Sylvie’s Love, 2020.
Written and Directed by Eugene Ashe.
Starring Tessa Thompson, Nnamdi Asomugha, Eva Longoria, Aja Naomi King, Wendy McLendon-Covey, and Jemima Kirke.
SYNOPSIS:
An upper-middle-class girl working in her father’s record store meets an aspiring saxophone player in 1950s Harlem.
Sylvie’s Love is a period romance movie that exists in a world where music is the true language of the people. Anyone with some rhythm and harmony aspires to get into show business. In a world where the biggest influences are Ella Fitzgerald, Billie Holiday and Miles Davis, it takes more than regular talent to make it in the music business. To make it, you must be willing to sacrifice everything, even love.
Writer and director Eugene Ashe transforms Tessa Thompson and Nnamdi Asomugha into two Harlem residents named Sylvie and Robert. Robert has big dreams of being a famous saxophone player and while his band thinks he is a good sax player, others find him to be a great saxophonist in the making. Robert spends his nights playing with his bandmates and even though he enjoys it, he is struggling to make ends meet.
Robert finds himself at a record shop and that is where he spots Sylvie—a young, upper-middle-class girl who loves watching television in her father’s store. Robert who is smitten by Sylvie tries everything he can to get her attention and she pays him no mind and brushes him off. But when she finally looks at him, it’s love at first sight for her. Robert and Sylvie eventually become close, as friends at first, but they both soon discover they have an undeniable attraction amongst them and they don’t know what to do about it.
Sylvie and Robert both make choices that they don’t like and struggle to live with. As they grow older, their love never dies even though they are living in different worlds. Their complicated love impacts their personal and professional lives and they realize that their happiness can’t be satisfied by material things.

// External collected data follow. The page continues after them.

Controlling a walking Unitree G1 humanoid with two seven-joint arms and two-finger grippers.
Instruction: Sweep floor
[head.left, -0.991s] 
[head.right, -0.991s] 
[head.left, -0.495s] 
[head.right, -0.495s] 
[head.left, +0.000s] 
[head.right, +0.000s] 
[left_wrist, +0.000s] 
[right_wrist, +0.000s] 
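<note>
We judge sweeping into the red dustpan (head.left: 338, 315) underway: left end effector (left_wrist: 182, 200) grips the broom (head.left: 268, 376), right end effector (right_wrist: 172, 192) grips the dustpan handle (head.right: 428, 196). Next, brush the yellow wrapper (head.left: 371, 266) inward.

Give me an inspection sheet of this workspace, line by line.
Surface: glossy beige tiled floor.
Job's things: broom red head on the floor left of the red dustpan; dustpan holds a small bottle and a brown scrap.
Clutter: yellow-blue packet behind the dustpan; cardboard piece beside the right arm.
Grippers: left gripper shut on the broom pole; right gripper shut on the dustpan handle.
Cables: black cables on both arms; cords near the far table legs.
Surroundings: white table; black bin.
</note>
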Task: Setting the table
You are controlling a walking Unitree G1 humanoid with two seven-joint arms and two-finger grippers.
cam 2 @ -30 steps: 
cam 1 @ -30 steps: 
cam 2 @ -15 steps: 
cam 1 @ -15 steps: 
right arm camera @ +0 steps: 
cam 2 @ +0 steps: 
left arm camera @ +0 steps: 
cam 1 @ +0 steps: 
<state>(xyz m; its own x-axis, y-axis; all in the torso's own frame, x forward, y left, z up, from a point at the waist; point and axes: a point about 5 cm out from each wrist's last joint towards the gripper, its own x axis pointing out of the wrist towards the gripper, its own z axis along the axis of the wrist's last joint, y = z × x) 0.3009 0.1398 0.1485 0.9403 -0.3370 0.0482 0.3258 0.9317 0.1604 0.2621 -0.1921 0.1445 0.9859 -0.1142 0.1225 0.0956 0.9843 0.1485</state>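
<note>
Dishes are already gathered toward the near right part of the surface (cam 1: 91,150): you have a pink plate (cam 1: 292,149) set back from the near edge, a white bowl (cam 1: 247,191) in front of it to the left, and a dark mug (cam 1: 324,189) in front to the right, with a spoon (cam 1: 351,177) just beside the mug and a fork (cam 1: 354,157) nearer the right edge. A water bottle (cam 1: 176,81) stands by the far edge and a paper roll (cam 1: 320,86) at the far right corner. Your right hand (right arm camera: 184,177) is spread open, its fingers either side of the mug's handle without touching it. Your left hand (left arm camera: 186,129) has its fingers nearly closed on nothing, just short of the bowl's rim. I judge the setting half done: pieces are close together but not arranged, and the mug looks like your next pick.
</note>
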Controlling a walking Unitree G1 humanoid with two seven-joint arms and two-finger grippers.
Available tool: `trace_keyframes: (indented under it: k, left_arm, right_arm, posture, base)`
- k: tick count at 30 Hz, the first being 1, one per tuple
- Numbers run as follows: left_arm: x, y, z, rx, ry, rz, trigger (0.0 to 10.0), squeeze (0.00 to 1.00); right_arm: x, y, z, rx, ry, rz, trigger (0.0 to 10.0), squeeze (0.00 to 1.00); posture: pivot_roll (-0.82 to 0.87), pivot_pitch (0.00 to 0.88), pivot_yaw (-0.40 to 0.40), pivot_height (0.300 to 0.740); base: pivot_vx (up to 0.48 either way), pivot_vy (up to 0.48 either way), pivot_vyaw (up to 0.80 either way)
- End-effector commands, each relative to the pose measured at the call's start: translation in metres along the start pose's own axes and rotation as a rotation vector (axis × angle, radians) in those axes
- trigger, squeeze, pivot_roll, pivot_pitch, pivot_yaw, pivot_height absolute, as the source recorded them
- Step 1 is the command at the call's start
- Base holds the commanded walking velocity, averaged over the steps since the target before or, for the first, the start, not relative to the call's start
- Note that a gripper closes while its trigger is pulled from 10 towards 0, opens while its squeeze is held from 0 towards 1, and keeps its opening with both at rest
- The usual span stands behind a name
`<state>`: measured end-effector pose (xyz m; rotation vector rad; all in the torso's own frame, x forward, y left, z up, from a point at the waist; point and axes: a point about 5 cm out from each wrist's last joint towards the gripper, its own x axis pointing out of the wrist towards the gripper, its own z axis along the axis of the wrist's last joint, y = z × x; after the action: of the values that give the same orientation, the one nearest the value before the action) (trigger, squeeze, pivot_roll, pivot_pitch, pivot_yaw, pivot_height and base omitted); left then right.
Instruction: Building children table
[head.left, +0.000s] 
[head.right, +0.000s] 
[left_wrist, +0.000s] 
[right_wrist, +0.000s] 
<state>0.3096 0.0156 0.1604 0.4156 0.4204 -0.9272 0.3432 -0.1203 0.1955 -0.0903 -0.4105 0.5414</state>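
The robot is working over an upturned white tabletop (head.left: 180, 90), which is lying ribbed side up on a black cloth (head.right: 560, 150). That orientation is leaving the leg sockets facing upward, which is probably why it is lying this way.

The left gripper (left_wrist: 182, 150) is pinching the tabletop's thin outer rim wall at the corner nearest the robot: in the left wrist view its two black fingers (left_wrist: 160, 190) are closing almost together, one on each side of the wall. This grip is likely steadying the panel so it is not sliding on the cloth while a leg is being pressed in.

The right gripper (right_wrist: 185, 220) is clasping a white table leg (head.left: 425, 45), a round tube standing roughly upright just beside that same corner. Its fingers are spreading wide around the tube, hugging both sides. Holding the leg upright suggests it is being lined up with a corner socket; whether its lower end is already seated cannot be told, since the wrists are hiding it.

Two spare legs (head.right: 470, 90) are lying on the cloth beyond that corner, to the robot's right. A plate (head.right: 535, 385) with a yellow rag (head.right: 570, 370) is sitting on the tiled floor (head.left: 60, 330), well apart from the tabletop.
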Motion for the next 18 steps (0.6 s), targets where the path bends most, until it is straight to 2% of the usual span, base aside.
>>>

Sylvie’s Love is an unexpected and beautiful Christmas love story that invokes beautiful music and complicated love between two people. Despite the path they each wanted to take in life, they both realize that love is the best path to take even if that means giving up things they love. Their love is tumultuous, distant and even painful but it’s also vibrant, steamy and raw. Hughes does an impressive job of using jazz to carry emotions through each scene which will make you feel like you are in the room watching them.